Réimplantation des F2
« Les perdreaux qui seront relâchés sur nos territoires proviennent de l’élevage de Vincent Lieury, introduit Laurent Sautereau, de la Fdc de l’Oise, partenaire du projet. Nous recevrons en deux vagues des oiseaux âgés de 6 à 8 semaines en juillet et en août. Ils seront lâchés par compagnies de 10 à 15 sujets. Les conditions de réimplantation auxquelles ils seront soumis auront un impact important sur leur survie dans les semaines qui suivront. C’est pour cette raison que nous procédons par l’emploi de parquets. Il s’agit de grandes cages de 2×2 mètres surplombées d’un filet (à une hauteur de 5060 cm). Ce système optimise les chances d’adoption des perdreaux par des couples n’ayant pas reproduit. Nous savons que ces couples constituent une part importante parmi les populations globales de perdrix grises sauvages. Durant les bonnes années, il ne descend pas en dessous de 40 % de couples. Les adultes se rapprochent ainsi des parquets et donc des oiseaux enfermés à l’intérieur. Cela peut se réaliser très rapidement, parfois en une heure. Par surveillance accrue durant les premières heures suivant ces lâchers, nous décidons d’ouvrir les parquets. En cas d’adoption des perdreaux par des couples déjà présents sur le territoire, les chances de survie sont op- timales. Cependant, d’autres sujets lâchés et non adoptés parviennent tout de même à survivre. »
Pas n’importe où
« Le but est de recréer un noyau de population qui, lâché dans un environnement favorable, serait à même de prospérer. Tous les milieux ne sont pas forcément adaptés. Il en va par exemple ainsi de la Beauce où nous savons que la prédation y est très forte sur la perdrix grise notamment », poursuit Éric Dion, également appuyé par Laurent Sautereau : « Le choix du territoire est un facteur fondamental.

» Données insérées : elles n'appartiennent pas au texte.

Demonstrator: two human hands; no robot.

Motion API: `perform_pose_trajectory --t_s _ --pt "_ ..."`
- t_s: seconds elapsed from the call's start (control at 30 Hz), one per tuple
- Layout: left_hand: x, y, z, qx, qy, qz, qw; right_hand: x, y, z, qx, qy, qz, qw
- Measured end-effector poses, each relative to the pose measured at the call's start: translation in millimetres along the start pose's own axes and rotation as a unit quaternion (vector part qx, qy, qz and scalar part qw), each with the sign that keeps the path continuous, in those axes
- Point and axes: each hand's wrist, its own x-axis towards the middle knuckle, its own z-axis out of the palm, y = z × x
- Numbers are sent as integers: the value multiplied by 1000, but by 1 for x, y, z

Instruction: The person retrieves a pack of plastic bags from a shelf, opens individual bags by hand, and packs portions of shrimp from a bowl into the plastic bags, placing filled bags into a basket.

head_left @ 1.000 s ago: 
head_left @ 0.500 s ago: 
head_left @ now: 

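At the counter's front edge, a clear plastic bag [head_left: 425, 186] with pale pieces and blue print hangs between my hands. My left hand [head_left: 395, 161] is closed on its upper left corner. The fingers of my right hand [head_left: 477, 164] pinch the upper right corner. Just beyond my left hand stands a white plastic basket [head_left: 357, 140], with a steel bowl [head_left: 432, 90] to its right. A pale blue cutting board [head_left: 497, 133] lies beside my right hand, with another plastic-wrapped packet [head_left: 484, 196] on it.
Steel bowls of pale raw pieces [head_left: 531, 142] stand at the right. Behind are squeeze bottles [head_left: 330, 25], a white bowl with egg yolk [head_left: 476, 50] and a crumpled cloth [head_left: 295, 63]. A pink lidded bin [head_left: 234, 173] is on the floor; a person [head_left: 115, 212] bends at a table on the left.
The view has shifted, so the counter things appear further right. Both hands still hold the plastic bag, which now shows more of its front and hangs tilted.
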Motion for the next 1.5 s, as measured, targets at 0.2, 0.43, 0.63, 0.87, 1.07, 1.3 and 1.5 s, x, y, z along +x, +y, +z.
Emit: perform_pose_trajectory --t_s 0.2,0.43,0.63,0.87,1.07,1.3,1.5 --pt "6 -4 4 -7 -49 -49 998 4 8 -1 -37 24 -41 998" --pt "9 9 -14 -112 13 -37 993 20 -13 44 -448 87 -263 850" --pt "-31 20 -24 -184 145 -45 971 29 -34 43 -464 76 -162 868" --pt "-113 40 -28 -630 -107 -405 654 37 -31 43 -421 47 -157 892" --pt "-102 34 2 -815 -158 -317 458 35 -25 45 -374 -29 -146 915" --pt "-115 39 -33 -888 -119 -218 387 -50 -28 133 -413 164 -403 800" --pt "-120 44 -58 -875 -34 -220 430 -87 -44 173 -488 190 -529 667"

Il doit offrir un environnement propice à l’oiseau et connaître une baisse importante des effectifs. Dans l’Oise, nous choisissons donc des zones où les différentes observations révèlent un nombre inférieur ou égal à 10 couples aux 100 ha. À titre d’information, nous avons connu des secteurs (en 2005) qui abritaient jusqu’à 80 couples aux 100 ha ! À l’évidence, ces territoires devront pratiquer une régulation des renards et offrir des bandes de cultures de maïs ou de betteraves qui fourniront un couvert après la moisson et ainsi les protéger des rapaces (busard). Ces deux espèces générant une partie importante de la prédation sur les perdrix. Une politique d’agrainage devra également être mise en place pour assurer la disponibilité alimentaire aux oiseaux en toutes saisons. » Taux de survie, prédation, succès reproducteur des générations F2… Malgré toutes les incertitudes que renferme encore ce projet, certaines fédérations de chasseurs semblent s’y intéresser de plus en plus. « Nous avons déjà d’autres demandes de fédérations qui souhaiteraient également réimplanter des perdrix de génération F2 sur leurs territoires », conclut le technicien. S’il est encore trop tôt pour apprécier la réussite de ce plan de sauvetage pour la perdrix grise, on peut d’ores et déjà conclure que l’avenir de la perdrix passe directement par les chasseurs.
Seule certitude : l’avenir de la perdrix passe par les chasseurs.